Two decades ago, Dirk Jungé, chairman of Philadelphia-based Pitcairn Trust, found inspiration in a conference session devoted to children’s allowances. He returned home and immediately put each of his four children—today in their late 20s and early 30s—on allowances specifically designed, he says, to be equal and fair. Jungé gave his 12-year-old son $10 a week, after considering the boy’s age, his friends’ allowances and his actual needs. He gave his other children stipends that were set proportionally to his oldest son’s, based on their age and circumstances. “Over the years I adjusted for inflation, too,” he adds.

Up until high school, the Jungé family allowances were doled out each week. Then they were paid each month, so the children could learn budgeting and planning skills. By the time Jungé’s son was a senior in high school, he was able to responsibly manage a lump sum of $150 a month. “Before the next installment, we would have a dialogue about what that child had learned and what he or she might do differently with next week’s or month’s allowance,” he says. This dialogue, Jungé feels, is the most important part of the allowance process—not the actual amount given. It was, in a fundamental way, a form of hands-on financial home schooling.

Jungé regards an allowance as an essential ingredient to successful parenting.

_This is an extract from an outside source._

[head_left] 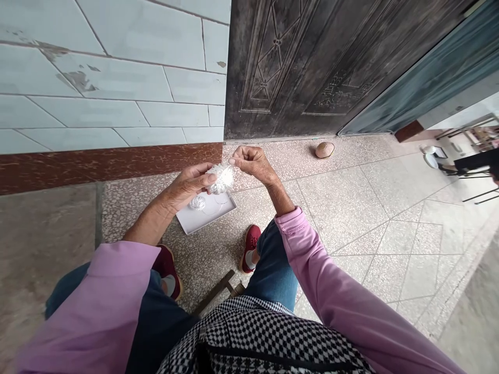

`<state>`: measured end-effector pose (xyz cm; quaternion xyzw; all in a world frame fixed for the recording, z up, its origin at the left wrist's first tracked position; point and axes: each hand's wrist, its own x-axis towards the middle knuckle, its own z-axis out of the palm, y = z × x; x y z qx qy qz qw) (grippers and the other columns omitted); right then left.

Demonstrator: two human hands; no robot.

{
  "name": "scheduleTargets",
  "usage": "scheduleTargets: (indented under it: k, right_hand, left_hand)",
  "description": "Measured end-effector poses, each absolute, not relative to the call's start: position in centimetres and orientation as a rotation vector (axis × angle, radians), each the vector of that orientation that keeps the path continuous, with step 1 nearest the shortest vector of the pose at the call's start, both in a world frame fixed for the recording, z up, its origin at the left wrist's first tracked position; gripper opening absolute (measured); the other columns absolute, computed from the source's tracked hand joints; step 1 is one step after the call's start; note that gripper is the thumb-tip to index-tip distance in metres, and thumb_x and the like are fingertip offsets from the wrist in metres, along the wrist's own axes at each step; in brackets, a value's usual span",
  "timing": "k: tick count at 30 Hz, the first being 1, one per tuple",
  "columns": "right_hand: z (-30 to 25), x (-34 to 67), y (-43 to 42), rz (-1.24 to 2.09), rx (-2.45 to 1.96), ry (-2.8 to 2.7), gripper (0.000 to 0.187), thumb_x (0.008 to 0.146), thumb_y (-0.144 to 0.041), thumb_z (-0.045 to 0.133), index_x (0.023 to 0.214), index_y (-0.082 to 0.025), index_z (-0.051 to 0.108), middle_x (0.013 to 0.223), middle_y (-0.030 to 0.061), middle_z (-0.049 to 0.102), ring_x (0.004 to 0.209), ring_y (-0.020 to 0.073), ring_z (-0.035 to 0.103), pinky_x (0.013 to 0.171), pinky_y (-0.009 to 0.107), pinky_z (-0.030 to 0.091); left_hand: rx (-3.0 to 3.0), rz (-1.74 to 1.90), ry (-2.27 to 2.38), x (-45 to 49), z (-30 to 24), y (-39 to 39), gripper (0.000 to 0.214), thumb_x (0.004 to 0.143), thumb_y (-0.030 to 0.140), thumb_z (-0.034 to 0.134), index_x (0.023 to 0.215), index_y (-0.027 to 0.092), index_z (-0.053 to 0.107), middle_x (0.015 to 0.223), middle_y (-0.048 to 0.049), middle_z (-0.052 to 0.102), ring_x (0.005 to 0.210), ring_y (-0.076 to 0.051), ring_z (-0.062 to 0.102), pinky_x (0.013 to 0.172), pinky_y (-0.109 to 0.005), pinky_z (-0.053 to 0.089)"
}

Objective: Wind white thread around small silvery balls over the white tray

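Observation:
My left hand (194, 183) is wrapped round a shiny white ball of yarn (222, 178), with the thumb lying across its near side. Just right of the ball, my right hand (251, 162) is closed in a pinch, thumb against forefinger. What lies in that pinch is too fine to make out clearly; it looks like white strand from the ball. Below the hands, a shallow white box lid (191, 224) rests on the floor. In it sits a smaller white ball (197, 202), with a thin strand curling beside it.
A dark carved door (288, 67) and a tiled wall (117, 78) stand in front. A round tan object (325, 150) lies on the floor by the door. My red shoes (251, 244) flank the lid's near side. A wooden stool part (216, 292) shows between my legs.

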<state>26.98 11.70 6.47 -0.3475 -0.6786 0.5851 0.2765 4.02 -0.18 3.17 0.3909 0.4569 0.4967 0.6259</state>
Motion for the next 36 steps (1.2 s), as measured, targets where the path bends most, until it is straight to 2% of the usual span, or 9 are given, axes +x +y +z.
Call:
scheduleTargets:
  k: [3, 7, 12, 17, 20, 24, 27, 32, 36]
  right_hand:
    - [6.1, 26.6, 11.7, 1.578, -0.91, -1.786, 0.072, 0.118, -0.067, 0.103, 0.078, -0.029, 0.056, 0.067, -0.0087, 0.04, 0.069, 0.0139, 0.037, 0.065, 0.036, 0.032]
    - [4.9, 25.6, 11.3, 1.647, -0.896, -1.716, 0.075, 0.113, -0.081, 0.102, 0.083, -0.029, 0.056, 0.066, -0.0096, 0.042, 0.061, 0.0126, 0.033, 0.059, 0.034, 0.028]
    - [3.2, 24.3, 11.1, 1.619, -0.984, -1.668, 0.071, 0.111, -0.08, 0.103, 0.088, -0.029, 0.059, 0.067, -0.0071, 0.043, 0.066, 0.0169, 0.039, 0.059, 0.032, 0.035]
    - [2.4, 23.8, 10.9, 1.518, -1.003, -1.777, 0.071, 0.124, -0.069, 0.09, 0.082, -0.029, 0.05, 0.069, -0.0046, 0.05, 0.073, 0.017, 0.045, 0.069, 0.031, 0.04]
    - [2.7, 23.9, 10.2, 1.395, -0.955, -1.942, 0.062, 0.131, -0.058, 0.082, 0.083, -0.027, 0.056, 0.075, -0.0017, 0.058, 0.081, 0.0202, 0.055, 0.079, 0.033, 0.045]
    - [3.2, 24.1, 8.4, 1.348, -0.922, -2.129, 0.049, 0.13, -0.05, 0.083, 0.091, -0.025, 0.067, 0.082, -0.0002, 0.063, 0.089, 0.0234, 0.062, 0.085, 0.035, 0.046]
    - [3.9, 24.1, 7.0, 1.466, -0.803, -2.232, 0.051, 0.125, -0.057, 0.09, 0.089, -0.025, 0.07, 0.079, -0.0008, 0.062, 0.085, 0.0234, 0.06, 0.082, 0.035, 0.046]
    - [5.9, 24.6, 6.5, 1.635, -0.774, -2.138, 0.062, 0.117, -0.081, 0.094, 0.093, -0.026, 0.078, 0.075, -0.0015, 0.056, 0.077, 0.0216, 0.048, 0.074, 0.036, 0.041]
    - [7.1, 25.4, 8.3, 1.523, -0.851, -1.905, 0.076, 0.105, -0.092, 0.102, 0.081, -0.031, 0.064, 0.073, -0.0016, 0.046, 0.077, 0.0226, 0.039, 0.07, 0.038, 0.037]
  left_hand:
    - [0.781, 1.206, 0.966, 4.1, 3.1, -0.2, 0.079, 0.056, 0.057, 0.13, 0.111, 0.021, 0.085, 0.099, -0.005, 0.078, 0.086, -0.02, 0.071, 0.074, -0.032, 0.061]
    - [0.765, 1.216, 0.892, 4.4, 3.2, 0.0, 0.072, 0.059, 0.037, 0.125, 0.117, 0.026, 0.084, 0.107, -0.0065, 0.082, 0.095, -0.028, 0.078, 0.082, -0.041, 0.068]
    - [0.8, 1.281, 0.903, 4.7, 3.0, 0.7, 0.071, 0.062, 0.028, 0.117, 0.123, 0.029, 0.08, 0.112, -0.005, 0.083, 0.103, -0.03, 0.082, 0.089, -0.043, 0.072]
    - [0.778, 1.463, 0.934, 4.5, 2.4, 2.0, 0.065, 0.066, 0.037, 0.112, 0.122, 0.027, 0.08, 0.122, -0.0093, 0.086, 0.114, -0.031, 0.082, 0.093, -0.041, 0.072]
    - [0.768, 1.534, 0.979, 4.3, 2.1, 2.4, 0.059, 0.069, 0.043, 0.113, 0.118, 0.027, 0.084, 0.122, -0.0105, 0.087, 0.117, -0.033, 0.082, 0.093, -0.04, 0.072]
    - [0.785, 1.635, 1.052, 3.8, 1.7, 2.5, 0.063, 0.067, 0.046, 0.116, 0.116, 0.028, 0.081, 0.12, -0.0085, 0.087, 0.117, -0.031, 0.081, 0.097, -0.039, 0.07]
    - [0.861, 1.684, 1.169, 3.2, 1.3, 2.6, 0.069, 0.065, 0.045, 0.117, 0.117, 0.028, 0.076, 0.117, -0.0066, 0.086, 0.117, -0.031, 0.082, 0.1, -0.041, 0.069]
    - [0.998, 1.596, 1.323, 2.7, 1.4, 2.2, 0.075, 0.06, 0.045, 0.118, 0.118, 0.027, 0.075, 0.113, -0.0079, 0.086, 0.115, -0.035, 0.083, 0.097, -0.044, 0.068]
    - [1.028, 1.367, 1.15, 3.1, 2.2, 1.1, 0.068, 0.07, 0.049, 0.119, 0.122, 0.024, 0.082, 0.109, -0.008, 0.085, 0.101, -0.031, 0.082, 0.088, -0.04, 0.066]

It is also a once-in-a-lifetime chance to build independence and family values. “If you indulge your children in everything they want,” he says, “you are forfeiting the opportunity to give them the skills they need to be an integrated member of your family.” For two decades, he adhered to this program, making it a family tradition. “The level of maturity my children show when talking about money is surprising. The training provided a natural bridge for them to be able to deal with more sophisticated aspects of financial management as they became adults.”